Data science is also highly interdisciplinary. As such, students will have the opportunity to take electives in other departments related to a particular domain of interest—for example, in environmental sustainability, health sciences, journalism, or ethics. Finally, data science is also highly applied—one learns by doing. As such, the program emphasizes experiential learning and has a practicum requirement, which can be completed through curricular and cocurricular pathways such as those offered through BU Spark! that provide students the skills to apply data science to domain-specific questions through projects for internal and external partners.
BU Today: It sounds like this degree is well suited for students looking for a second major.
Yes. The data science major is very friendly to a minor and those who are hoping to pursue a dual degree. Eventually, we hope that students will be able to complete double majors across colleges; the DS major will lend itself well to that in the future. It leaves a lot of room for students to explore different fields and interests. In fact, with only 64 required credits, students can do as many as half of the courses required for a BU degree in other departments. It’s also important to say that this is a highly flexible major. Once done with the foundational and core requirements for the major, students can get the same data science degree by following one of two different paths. One path is more technology-focused, getting students deeper into statistics, machine learning, software and data engineering, and AI. The other path is what we call Data Science in the Field, which is more about connecting data science with a particular discipline or set of disciplines.

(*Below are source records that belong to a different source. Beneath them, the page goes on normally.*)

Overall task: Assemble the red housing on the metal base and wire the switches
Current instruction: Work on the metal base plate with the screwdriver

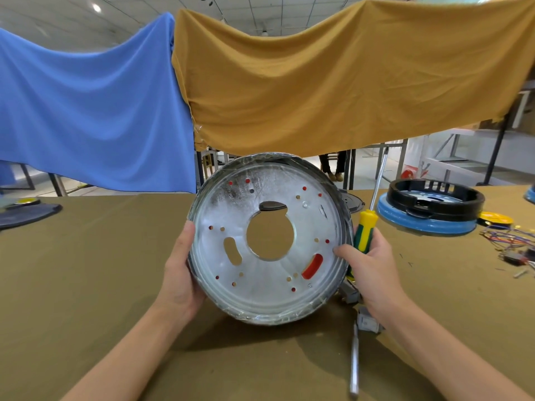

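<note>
I hold a round metal base [269, 296] upright above the table, its flat underside facing me. Red housing [312, 266] shows through its slots and small holes. My left hand [181, 273] grips the left rim. My right hand [373, 270] presses its thumb on the right rim while its fingers curl round a yellow-green screwdriver [365, 230] whose shaft points up. Grey switches [367, 321] hang below the right hand.
A black ring on a blue base [428, 209] sits at the right, with loose coloured wires [512, 244] and a yellow disc [495, 218] beside it. A grey tool [353, 369] lies on the olive table cover [86, 270]. Blue and mustard cloths hang behind.
</note>
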The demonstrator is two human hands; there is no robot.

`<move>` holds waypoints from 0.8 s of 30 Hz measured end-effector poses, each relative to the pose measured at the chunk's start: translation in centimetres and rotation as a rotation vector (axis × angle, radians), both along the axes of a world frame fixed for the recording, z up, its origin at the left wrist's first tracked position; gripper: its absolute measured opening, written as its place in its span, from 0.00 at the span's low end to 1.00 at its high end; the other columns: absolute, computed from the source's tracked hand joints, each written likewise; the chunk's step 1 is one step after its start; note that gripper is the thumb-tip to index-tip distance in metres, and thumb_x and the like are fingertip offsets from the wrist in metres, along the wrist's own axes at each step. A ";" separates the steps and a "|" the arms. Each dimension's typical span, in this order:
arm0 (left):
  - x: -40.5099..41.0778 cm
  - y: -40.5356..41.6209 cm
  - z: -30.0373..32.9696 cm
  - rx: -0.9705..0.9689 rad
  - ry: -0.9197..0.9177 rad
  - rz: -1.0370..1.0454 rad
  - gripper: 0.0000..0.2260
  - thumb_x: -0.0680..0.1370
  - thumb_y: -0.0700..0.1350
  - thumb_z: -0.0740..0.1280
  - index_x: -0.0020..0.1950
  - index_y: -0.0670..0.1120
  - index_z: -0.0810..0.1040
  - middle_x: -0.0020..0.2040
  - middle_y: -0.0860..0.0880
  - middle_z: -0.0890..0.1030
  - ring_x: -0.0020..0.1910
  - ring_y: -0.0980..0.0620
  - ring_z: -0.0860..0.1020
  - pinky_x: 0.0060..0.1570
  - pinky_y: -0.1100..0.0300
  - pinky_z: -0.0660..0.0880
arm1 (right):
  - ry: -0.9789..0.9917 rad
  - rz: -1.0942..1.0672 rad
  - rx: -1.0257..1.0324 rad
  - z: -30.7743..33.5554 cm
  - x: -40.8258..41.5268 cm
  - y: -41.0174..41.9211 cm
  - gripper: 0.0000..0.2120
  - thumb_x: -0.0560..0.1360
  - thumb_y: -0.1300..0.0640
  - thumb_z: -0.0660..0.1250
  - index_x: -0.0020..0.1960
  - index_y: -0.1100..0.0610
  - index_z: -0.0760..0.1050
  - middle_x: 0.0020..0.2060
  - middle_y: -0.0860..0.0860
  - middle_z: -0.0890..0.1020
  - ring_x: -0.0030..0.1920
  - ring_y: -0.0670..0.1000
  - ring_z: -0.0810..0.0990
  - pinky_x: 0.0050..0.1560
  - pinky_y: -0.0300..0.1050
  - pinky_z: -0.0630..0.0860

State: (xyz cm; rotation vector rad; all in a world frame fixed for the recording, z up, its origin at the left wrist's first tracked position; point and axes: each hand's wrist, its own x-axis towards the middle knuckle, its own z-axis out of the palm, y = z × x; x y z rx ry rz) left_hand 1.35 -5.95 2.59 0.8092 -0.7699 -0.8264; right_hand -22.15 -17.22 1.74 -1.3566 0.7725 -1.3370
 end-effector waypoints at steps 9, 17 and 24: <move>-0.2 0.1 0.1 0.013 0.050 0.001 0.27 0.72 0.67 0.65 0.62 0.50 0.83 0.62 0.44 0.83 0.60 0.46 0.82 0.48 0.54 0.82 | -0.036 0.037 0.025 -0.1 -0.1 0.1 0.12 0.75 0.69 0.67 0.52 0.53 0.75 0.42 0.52 0.85 0.42 0.52 0.85 0.36 0.38 0.81; 0.0 0.3 0.2 0.026 -0.014 0.023 0.29 0.71 0.69 0.67 0.62 0.50 0.83 0.61 0.44 0.83 0.60 0.45 0.82 0.48 0.55 0.82 | -0.019 0.026 -0.049 0.2 -0.1 0.4 0.09 0.77 0.64 0.68 0.52 0.52 0.76 0.43 0.49 0.85 0.42 0.49 0.86 0.37 0.38 0.81; -0.1 0.4 0.3 0.059 -0.055 0.023 0.28 0.76 0.69 0.59 0.63 0.51 0.82 0.62 0.45 0.83 0.61 0.47 0.81 0.49 0.56 0.82 | -0.008 -0.045 -0.126 0.4 0.0 0.5 0.03 0.78 0.59 0.68 0.51 0.55 0.76 0.40 0.48 0.85 0.38 0.46 0.84 0.35 0.34 0.78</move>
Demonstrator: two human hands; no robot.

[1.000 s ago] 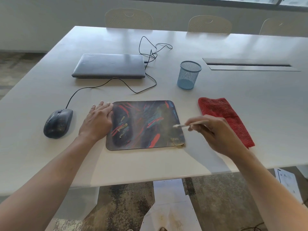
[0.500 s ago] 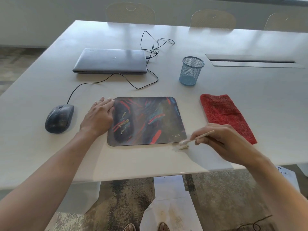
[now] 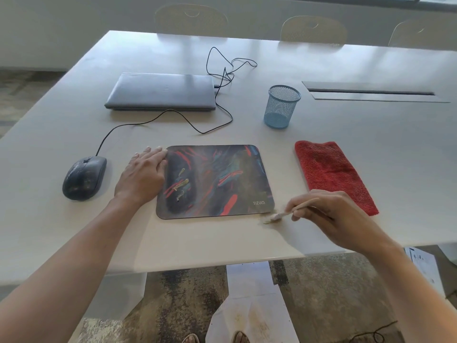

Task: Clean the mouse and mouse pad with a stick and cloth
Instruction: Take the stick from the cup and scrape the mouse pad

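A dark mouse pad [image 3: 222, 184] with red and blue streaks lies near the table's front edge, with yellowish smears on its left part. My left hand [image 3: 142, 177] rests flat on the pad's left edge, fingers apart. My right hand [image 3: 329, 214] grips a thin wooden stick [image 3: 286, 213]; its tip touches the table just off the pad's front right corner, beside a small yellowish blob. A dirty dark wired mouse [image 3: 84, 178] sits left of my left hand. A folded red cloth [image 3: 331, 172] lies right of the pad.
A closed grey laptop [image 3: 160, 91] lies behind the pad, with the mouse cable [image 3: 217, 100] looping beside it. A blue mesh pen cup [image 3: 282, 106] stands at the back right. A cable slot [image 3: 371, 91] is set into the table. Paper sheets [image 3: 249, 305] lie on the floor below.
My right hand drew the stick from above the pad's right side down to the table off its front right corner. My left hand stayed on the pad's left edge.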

BU Today: How will students decide which path to take?
Due to the flexible nature of the program, we are putting a huge emphasis on advising. Some students may know which path to take, but others will need more direction. We really want students to talk to us and let us help them develop their plans.

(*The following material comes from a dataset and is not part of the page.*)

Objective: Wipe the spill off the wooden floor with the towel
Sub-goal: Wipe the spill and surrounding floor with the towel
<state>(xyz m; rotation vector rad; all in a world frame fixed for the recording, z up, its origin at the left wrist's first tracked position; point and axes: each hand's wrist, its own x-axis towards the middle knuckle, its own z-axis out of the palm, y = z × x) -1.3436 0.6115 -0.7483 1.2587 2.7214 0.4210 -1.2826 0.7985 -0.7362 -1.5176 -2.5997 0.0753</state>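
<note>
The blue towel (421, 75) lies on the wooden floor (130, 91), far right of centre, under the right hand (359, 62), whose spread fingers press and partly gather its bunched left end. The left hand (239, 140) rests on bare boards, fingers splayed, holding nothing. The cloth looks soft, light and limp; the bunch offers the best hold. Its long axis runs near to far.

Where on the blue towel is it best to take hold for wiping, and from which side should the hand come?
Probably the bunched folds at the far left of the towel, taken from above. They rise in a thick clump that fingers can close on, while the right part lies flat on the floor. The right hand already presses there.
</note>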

BU Today: What kind of job titles and careers should students in this major expect to have when they graduate?
That’s a good question, and it’s also hard to answer, because the careers and job titles are all over the place, given how prevalent data science is in many industries and in many sectors of the economy. But let me try to answer it this way: data science job titles are usually a combination of two terms—the first is the word “data” or any associated technology such as “information security,” “machine learning,” or “AI,” and the second term is a word that is more aligned with the type of work, such as “scientist,” “researcher,” “engineer,” “architect,” “developer,” and “analyst.” So, job titles such as “data scientist,” “information security analyst,” “machine learning engineer,” and “AI developer” fall under that.

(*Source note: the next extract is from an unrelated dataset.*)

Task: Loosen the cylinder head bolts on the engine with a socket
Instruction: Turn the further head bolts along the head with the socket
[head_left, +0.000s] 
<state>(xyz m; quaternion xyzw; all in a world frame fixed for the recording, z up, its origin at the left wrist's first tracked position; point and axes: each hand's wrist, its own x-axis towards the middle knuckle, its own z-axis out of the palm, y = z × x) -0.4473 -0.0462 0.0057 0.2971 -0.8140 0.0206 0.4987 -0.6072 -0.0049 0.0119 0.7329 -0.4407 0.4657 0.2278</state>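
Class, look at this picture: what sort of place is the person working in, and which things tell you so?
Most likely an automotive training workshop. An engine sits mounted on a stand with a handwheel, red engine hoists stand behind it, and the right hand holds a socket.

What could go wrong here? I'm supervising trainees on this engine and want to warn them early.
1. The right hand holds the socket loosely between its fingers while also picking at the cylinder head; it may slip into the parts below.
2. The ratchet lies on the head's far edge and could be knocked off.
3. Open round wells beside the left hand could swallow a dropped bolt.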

I should also say that there is quite an overlap with titles typically associated with related degrees in computer science, computer engineering, information systems, and statistics, such as “software engineer,” “product manager,” “solution architect,” “business analyst,” and “SAS programmer.”
BU Today: What can you tell students about why they should consider this new major?
Students should think about majoring in data science not only because they are excited about data science as a technical subject with amazing career opportunities, but also because they are passionate about a particular discipline or cause and want to explore the ways data-driven approaches can make a difference. The program puts students in front of real data and big questions. They will learn the tools of data science and the foundations of data science by being immersed in curricular and cocurricular experiential learning opportunities leading them to complete a practicum in collaboration with industry or with a nonprofit.
BU Today: Bottom line: how would you describe the goal of this program?
The major is really about putting students in a position where they can make a bigger impact in whatever career they choose to pursue.